Im b-flat nun begleitete Kowald live einen Film und es war überra­schend zu erleben, daß er, der den Baß sonst in eruptiven Attacken wum­mern, quietschen und stöhnen läßt, hier sanft swingte und, rhyth­misch und melodiös ausgefeilt, eine der Handlung angeschmiegte Leitmoti­vik zur Grundlage seiner Improvisa­tion wählte.

Charles Lanes schwarzweißer Stumm­film »Sidewalk Stories« von 1989 ist Charlie Chaplin gewidmet, zeigt aber viel mehr einen schwarzen New Yor­ker Nachfahren Karl Valentins, der sich als sozial deklassierter Porträt­zeichner durch ein geschichtsloses Leben schlägt. Er wird Zeuge eines Mordes, nimmt das Kind des Toten für drei Tage und Näch­te zu sich, ver­liebt sich in eine schöne Frau und gerät in eine Reihe grotesk-verzwei­fel­ter Situationen.
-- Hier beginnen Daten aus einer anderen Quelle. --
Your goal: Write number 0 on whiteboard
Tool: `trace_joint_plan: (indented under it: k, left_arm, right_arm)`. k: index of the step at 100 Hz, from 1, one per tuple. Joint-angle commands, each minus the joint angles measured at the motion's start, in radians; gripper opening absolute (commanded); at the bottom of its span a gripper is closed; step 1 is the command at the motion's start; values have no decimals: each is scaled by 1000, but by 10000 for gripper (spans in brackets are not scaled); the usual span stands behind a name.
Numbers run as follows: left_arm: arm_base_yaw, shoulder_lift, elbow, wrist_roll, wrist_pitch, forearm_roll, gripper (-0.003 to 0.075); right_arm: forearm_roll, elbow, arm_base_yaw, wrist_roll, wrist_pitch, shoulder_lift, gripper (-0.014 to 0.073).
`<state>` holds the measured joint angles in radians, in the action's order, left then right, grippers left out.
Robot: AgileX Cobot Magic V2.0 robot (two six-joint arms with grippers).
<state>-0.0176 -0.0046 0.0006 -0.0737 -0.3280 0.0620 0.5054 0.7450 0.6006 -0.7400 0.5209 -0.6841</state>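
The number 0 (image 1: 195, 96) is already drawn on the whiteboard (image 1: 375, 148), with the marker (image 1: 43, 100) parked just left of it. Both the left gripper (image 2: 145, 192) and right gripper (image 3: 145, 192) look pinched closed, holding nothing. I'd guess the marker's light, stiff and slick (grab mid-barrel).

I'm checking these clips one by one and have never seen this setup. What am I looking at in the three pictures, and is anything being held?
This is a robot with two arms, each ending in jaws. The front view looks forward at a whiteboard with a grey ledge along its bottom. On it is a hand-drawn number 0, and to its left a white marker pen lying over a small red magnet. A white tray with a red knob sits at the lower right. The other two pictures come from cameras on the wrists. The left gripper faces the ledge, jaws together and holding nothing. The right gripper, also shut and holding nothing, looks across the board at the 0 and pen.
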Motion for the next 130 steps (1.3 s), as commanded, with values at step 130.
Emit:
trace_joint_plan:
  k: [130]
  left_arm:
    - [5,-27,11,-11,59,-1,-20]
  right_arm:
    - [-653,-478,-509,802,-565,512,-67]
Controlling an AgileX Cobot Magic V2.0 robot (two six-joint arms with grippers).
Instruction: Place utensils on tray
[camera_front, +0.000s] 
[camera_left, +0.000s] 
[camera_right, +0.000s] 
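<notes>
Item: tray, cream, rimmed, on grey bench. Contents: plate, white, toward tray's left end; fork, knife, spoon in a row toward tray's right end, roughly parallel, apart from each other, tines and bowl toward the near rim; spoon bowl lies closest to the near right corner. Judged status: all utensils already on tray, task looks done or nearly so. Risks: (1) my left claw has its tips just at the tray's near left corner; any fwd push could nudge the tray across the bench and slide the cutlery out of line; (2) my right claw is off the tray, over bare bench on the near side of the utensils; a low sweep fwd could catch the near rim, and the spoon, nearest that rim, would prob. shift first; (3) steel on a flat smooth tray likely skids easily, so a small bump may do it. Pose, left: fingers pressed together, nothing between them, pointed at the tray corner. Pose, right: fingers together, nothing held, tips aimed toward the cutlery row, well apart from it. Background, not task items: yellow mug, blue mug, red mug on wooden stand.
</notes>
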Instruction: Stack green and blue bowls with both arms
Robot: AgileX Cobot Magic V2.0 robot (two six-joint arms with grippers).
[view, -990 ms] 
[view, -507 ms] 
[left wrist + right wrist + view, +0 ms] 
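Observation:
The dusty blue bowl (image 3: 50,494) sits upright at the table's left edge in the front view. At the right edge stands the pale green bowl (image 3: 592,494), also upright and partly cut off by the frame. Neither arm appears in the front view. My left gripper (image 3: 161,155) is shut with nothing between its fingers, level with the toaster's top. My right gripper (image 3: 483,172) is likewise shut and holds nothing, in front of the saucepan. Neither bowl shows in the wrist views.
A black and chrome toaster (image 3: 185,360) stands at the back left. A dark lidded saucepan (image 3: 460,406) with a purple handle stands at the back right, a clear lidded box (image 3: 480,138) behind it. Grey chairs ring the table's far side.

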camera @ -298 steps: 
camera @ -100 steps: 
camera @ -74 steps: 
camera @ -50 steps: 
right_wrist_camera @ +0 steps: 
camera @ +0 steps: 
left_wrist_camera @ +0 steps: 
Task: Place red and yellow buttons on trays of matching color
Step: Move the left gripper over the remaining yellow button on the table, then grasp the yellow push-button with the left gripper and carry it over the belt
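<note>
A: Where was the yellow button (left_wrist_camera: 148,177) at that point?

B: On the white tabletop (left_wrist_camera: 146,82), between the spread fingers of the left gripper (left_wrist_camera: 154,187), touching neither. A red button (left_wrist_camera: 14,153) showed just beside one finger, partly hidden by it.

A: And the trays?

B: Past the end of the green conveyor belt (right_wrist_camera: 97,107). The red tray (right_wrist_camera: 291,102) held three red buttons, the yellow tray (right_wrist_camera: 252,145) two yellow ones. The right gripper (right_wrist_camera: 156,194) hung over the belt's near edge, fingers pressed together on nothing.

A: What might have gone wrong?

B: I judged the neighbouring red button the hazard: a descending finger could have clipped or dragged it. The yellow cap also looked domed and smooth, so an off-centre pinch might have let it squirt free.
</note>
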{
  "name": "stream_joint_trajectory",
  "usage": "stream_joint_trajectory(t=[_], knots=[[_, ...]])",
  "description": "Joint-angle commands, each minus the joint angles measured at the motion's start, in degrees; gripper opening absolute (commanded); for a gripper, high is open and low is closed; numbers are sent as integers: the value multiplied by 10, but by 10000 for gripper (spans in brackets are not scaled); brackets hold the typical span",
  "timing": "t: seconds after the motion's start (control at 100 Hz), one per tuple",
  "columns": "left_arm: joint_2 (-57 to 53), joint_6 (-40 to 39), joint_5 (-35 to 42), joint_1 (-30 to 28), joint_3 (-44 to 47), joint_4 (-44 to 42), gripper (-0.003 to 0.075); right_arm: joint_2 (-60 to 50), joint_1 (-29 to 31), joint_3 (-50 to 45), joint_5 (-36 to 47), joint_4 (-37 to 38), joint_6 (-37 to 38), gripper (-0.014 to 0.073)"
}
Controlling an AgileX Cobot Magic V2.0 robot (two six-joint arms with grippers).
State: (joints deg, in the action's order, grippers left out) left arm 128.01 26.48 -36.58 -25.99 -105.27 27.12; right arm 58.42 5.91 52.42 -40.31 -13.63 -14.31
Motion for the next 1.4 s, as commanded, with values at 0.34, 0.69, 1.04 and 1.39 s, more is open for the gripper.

Das schräge »Idyll« endet, als sich die Mutter der Kleinen an­fin­det und die New Yorker Wirk­lich­­keit über ihn hereinbricht.

Kowald begleitet diesen lakonischen Film, als habe er auf drei andere Musiker einer Combo achtzugeben, fühlt sensibel den die Situationen umgebenden Stimmungen nach, drängt sich aber weder in den Vordergrund noch verfällt er in illustrative Verdoppelung, nicht einmal bei einer verrückten Verfolgungsjagd zweier Entführer und der darauffolgenden Schlägerei. Wo es die Situation verlangt, greift er aber auch mal ganz synchron zur Trillerpfeife oder zu einer Spieluhr. Die Musik legt sich als melancholischer Schicksalsschleier über den ganzen Film. Kowald, dessen Markenzeichen in guter Free-Jazz-Tra­di­tion die stetige Überraschung ist, fügt seinem Werk hier eine bis­lang ungewohnte Farbe an: warm­her­zi­ge Einfachheit.